文明開化により、大きく様変わりした日本。街を歩く洋装の人々、京橋のガス灯、銀座の煉瓦街、新橋と横浜間で開通した蒸気機関車。その変りぶりは当時の浮世絵で垣間見ることができます。
多くの河川が流れていた江戸の町には、渡し舟が運航していました。その渡し船も文明開化によって変貌を遂げます。
前回の明治時代の蒸気機関車に続いて今回は明治庶民の足であった水上バス「一銭蒸気」をご紹介します。
あの黒船も蒸気船
ペリーが四隻の軍艦を率いて浦賀に来航したのは有名なお話し。この四隻のうちの二隻は今回ご紹介する蒸気船でした。
「太平の眠りを覚ます蒸気船。たった四隻で夜も眠れず・・・」と誰かが歌ったように、煙をモクモクを噴き出す大きな黒い船に日本人は驚愕しました。
このアメリカの軍事力を目の当たりにした江戸幕府は、西洋式艦船を導入。薩摩藩や長州藩などの雄藩も続々と蒸気船を購入しました。福沢諭吉や勝海舟が乗船してアメリカへ渡航した咸臨丸も蒸気船です。
戊辰戦争では軍艦として活躍した蒸気船ですが、戦争が終わり明治時代に入ると庶民の足として、平和的に利用されることになります。
明治の水上バス「一銭蒸気」
随所に川が流れていたので「水の都」とも呼ばれていた江戸の町。江戸時代の頃から渡し舟が運航しており、庶民の足として広く利用されていました。

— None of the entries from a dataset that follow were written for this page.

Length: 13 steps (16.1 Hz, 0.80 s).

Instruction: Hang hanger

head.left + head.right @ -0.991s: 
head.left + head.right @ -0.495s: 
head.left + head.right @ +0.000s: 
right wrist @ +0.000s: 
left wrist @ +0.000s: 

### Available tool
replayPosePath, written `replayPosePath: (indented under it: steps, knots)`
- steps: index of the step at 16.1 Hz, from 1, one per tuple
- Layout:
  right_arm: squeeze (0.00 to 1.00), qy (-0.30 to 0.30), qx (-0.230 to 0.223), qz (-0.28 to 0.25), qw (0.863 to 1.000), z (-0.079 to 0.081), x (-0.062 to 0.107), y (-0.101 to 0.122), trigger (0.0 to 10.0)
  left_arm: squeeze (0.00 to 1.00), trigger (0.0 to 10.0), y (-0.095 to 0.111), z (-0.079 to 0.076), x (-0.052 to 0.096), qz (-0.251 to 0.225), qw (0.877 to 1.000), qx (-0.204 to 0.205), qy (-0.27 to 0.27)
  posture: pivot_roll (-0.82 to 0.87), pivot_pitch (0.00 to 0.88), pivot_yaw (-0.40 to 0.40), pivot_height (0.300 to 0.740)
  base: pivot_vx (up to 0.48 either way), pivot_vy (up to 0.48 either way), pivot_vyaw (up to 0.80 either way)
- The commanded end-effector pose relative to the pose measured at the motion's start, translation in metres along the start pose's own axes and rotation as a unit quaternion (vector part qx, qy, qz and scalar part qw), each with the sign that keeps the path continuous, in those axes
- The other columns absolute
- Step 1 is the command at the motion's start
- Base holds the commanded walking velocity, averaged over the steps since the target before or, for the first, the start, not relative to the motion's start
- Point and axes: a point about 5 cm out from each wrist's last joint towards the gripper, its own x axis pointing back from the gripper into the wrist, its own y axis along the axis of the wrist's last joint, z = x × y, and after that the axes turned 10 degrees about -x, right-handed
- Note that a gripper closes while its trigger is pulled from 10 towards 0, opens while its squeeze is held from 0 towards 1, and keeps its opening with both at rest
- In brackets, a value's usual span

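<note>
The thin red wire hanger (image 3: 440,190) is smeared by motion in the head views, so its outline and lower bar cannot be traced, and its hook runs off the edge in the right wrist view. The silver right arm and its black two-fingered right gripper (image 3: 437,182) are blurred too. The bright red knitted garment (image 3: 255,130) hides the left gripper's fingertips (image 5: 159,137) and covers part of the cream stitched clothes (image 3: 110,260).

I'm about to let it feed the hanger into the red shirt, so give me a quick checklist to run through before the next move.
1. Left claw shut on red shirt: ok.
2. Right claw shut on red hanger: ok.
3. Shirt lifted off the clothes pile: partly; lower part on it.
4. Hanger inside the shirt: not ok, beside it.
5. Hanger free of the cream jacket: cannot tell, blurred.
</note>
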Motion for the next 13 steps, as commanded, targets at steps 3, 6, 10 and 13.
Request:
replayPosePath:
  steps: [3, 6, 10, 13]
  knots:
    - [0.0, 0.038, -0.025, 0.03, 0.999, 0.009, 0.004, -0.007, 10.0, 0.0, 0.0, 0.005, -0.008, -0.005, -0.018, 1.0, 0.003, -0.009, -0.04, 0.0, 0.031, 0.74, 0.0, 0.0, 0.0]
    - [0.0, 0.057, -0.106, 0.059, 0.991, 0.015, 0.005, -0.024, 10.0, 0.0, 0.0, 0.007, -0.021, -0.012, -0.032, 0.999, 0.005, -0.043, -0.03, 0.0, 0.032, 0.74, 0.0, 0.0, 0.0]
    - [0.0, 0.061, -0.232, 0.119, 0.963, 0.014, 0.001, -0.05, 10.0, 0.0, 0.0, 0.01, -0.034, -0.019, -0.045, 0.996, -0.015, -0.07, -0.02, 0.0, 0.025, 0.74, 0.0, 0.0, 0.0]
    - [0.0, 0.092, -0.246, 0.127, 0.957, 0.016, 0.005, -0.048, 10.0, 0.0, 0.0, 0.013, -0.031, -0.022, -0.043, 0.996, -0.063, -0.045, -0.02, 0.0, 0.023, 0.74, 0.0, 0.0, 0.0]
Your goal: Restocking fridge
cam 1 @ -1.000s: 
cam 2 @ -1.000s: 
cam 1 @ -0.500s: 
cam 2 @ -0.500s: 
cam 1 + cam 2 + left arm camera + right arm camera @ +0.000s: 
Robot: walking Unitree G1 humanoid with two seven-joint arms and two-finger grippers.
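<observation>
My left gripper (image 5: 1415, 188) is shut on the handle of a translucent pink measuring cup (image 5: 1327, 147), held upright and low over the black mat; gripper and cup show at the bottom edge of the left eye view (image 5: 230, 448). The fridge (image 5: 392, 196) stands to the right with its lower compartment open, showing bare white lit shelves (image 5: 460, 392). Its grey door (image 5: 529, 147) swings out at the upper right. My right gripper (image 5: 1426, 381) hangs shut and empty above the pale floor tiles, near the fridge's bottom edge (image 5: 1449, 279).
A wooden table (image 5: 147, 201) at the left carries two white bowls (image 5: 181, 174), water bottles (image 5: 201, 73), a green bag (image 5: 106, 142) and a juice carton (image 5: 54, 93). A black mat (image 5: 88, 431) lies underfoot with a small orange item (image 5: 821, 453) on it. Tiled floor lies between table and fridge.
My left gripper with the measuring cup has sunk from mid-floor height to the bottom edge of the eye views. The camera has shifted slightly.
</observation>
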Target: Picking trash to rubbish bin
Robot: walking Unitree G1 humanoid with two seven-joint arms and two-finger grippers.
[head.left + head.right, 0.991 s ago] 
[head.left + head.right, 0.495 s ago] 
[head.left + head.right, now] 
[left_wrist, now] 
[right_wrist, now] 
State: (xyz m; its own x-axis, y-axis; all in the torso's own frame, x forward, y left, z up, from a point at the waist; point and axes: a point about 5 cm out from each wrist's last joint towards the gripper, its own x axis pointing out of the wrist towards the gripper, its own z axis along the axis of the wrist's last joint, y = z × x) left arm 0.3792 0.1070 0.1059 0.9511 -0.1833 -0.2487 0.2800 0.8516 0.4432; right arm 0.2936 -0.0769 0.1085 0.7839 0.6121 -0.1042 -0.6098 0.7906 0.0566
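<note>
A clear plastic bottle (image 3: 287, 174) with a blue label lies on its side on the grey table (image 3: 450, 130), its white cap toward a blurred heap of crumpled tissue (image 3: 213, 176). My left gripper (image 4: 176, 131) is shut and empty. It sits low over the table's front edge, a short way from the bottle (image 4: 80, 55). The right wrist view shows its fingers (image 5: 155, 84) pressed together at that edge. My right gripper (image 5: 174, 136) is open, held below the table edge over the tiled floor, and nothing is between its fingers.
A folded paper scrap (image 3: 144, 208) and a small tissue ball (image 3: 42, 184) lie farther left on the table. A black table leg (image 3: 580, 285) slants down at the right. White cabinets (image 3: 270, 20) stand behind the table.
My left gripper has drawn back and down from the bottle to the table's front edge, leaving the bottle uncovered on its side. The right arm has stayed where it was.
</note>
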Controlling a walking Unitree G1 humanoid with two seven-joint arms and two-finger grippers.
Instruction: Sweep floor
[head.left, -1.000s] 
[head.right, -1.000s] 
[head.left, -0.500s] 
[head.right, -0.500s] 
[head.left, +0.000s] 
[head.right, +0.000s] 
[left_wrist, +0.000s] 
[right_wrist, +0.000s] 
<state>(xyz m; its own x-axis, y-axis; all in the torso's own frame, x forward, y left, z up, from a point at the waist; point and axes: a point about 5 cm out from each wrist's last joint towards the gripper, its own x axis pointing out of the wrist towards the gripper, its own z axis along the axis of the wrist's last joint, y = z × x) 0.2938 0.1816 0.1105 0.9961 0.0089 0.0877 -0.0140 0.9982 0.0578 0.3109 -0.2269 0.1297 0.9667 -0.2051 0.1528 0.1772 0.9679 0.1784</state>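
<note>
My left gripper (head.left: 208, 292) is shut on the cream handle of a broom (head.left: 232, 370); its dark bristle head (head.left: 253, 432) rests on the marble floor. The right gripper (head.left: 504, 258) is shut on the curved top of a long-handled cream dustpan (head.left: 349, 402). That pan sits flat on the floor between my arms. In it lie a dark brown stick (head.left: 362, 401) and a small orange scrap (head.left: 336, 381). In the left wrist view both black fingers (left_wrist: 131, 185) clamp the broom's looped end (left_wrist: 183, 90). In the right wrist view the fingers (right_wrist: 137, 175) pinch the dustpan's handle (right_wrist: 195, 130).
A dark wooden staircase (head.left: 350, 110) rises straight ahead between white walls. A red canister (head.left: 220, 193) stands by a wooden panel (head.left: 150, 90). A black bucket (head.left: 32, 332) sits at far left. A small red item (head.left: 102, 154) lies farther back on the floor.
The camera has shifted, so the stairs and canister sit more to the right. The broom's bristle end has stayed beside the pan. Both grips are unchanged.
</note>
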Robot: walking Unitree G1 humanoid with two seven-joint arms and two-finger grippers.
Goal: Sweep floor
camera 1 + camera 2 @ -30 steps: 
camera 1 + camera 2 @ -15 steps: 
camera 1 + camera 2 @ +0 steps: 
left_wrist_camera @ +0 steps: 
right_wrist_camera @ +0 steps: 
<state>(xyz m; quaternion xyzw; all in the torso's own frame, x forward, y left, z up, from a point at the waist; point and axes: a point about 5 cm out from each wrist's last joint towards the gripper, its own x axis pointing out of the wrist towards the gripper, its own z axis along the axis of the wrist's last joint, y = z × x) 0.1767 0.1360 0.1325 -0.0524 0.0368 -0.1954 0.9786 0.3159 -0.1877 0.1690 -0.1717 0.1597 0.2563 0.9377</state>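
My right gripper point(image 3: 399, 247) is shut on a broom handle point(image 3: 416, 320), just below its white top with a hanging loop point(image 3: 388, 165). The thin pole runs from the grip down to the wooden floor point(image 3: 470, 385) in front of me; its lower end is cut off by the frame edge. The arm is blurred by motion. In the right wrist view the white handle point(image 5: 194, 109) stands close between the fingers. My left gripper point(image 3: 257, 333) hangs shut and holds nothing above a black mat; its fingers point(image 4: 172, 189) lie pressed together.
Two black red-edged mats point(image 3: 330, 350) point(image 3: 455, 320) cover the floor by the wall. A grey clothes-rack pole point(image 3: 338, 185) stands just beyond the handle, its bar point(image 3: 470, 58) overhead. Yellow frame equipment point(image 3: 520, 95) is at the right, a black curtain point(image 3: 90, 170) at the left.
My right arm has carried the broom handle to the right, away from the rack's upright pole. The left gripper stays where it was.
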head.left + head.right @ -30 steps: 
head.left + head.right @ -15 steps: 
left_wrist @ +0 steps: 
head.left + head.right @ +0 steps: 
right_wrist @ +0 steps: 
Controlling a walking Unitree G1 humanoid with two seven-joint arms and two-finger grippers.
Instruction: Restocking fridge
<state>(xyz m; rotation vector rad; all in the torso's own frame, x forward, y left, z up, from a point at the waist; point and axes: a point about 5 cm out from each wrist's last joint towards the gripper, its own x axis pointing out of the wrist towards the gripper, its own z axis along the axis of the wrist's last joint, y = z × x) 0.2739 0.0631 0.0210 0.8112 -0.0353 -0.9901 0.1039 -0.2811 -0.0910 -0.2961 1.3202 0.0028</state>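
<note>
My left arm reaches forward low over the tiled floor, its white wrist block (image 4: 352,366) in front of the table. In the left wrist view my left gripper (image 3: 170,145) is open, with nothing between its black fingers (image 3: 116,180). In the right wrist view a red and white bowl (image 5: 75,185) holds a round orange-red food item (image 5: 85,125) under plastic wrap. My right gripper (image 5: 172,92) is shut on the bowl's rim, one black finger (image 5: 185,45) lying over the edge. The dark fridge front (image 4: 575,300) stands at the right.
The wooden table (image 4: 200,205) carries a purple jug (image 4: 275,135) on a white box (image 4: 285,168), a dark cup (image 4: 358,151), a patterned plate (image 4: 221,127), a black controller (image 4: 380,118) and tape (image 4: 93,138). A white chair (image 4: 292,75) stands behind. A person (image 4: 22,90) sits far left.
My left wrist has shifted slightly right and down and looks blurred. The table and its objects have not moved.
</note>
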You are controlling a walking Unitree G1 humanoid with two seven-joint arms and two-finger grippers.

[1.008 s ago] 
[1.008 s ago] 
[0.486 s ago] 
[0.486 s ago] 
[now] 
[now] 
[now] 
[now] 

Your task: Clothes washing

文明開化により、渡し舟は蒸気船へと変化。手漕ぎよりもスピードあり、多くの人数を乗せることができたため、東京の河川には手漕ぎの渡し舟ではなく、蒸気船が見られるようになりました。
明治18年(1885)に隅田川汽船株式会社が隅田川の吾妻橋~永代橋間で運航を開始。運賃は1区間1銭だったため、庶民からは「一銭蒸気」の名で親しまれました。ちなみに明治初期の1銭は現在の約200円。まさに現代のバスですね。
浮世絵から見える「一銭蒸気」
小林幾英が描いた吾妻橋。吾妻橋がメインに描かれた絵ですが、左下に煙を吹いている蒸気船が描かれています。江戸時代の手漕ぎ舟も一緒に描かれてますね。
こちらは歌川国政が描いた吾妻橋。小林幾英と同じ構図で、やはり蒸気船も描かれています。
多くの明治庶民に愛用された「一銭蒸気」。最盛期には年間で約200万人を乗せましたが、橋の建設が進むにつれて需要が低下。昭和17年(1942)を最後に東京から姿を消しました。